[Opening SOURCE DATA section]

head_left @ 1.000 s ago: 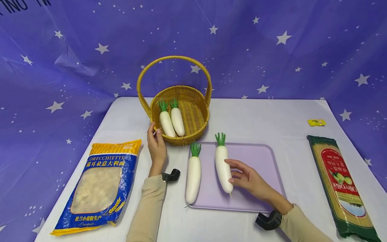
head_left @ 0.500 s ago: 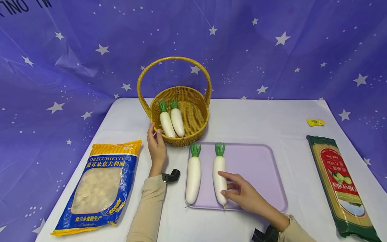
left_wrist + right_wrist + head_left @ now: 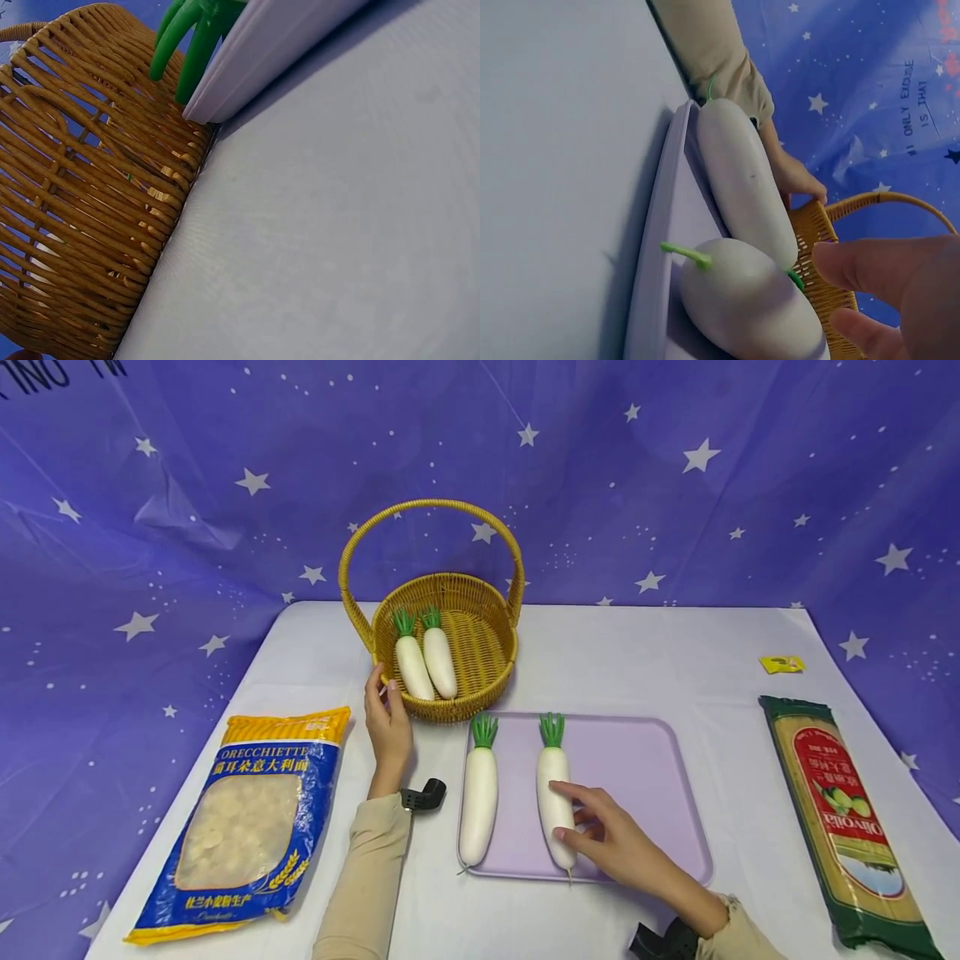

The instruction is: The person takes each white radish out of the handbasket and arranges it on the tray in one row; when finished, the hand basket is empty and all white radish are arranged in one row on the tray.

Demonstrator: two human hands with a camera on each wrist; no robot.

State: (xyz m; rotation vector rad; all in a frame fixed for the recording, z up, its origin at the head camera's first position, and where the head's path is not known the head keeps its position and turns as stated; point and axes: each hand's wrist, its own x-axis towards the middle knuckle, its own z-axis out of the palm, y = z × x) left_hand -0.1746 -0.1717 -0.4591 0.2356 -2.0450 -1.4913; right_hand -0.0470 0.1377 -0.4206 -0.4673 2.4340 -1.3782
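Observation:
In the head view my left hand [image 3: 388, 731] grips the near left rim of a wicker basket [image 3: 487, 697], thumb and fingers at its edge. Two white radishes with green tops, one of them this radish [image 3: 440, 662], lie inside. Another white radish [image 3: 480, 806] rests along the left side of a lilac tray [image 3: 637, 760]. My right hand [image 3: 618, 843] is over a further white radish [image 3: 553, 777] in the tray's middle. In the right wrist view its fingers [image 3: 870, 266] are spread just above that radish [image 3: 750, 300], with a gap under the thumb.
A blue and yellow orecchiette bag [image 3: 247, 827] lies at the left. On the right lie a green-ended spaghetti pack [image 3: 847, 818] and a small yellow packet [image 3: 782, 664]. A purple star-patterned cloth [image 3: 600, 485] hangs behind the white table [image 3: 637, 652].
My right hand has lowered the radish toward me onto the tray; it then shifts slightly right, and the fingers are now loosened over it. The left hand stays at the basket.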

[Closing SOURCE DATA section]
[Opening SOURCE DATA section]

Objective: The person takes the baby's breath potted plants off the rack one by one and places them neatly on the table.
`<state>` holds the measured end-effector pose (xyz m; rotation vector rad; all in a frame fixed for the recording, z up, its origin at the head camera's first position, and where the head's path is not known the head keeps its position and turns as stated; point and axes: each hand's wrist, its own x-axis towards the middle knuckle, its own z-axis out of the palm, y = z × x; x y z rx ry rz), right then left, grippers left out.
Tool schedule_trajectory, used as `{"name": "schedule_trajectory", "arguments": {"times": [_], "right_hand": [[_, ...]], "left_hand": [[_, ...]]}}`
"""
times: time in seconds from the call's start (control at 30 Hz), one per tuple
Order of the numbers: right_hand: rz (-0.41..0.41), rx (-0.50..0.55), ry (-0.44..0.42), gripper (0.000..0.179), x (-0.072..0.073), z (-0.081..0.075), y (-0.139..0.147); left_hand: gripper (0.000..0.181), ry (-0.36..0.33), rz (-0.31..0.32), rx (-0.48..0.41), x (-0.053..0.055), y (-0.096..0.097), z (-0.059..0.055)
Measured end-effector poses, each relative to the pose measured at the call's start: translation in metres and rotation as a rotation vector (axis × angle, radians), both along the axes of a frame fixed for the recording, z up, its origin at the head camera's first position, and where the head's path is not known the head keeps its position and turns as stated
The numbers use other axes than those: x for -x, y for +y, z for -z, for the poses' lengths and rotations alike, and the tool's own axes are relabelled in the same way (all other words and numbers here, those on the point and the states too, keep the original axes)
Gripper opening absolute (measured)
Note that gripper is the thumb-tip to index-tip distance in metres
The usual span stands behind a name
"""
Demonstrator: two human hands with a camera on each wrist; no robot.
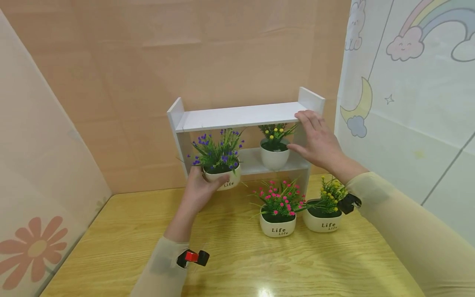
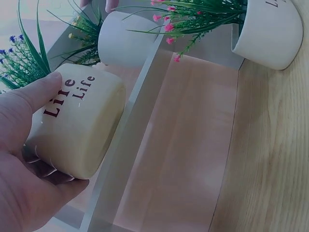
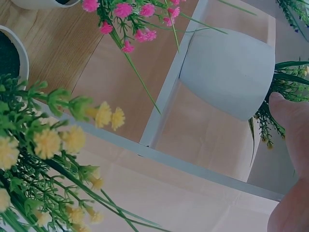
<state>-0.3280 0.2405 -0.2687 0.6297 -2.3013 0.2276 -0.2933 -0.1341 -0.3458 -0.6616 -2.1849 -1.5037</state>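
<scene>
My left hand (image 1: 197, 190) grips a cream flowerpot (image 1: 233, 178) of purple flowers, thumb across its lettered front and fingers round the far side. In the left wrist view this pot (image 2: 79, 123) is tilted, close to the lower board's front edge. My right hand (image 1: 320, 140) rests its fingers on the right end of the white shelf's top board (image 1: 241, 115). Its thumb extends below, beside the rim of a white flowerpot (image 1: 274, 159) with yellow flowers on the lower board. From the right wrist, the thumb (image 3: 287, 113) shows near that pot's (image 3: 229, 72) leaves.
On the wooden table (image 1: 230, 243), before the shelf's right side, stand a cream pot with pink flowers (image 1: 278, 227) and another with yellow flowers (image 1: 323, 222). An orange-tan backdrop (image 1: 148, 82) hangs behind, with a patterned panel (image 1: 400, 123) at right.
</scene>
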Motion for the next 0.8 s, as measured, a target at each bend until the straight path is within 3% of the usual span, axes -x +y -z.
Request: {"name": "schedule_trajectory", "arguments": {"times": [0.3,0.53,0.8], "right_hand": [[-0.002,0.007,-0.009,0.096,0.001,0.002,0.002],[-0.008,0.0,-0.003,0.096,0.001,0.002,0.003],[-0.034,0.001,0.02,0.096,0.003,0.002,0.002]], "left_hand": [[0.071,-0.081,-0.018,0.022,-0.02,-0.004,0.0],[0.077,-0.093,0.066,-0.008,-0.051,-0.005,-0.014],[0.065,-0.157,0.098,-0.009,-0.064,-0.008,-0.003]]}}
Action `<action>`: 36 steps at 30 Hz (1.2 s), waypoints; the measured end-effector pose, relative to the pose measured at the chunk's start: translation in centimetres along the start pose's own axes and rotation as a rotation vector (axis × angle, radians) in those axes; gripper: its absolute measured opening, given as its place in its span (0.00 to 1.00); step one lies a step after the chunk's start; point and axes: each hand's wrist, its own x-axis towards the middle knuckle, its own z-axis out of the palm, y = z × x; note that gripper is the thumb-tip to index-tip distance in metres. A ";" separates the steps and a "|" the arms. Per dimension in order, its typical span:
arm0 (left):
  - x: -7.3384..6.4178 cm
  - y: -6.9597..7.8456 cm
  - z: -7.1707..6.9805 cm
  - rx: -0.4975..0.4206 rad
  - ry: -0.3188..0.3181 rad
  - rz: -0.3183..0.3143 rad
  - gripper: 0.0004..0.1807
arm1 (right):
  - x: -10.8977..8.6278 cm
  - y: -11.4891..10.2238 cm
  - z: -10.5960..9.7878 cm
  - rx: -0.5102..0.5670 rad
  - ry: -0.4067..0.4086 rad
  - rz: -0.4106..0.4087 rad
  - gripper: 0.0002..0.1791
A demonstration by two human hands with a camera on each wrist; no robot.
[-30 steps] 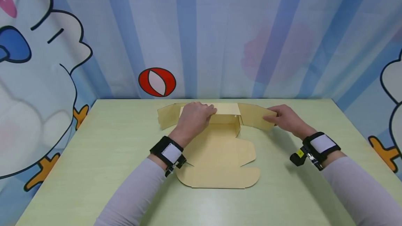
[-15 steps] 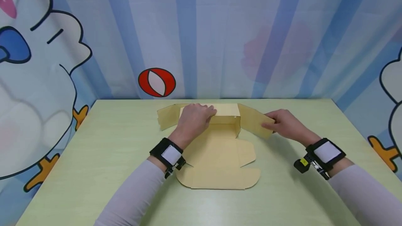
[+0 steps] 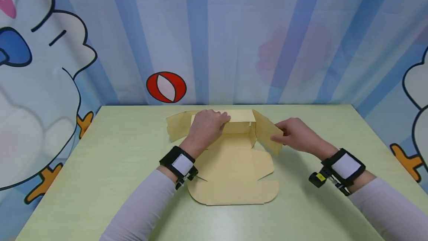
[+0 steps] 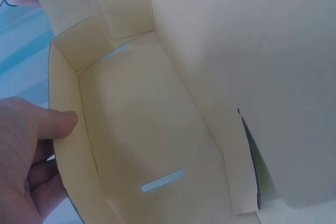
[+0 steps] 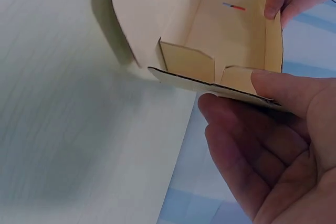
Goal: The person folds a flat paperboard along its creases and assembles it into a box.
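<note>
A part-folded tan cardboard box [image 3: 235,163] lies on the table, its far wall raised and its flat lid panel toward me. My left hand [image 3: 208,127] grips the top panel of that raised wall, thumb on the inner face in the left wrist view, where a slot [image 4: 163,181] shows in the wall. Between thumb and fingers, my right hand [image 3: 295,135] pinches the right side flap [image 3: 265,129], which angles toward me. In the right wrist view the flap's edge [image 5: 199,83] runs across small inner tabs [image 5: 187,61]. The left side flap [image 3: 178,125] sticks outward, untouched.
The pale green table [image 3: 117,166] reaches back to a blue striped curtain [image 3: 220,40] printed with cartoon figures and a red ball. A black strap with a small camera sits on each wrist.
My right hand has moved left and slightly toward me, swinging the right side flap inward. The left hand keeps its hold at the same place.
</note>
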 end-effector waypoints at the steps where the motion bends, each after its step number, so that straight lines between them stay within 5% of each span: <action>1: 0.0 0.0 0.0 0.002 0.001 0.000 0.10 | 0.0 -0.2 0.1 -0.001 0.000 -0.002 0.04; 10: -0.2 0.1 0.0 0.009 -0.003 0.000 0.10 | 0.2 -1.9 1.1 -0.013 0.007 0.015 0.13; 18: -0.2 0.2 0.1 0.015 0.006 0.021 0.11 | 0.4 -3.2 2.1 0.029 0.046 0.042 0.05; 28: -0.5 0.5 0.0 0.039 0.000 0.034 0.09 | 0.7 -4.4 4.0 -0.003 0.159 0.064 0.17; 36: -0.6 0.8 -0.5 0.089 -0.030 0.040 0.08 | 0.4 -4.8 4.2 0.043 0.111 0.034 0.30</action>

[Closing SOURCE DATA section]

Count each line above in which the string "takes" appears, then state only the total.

*SOLUTION TO THE EXERCISE*:
2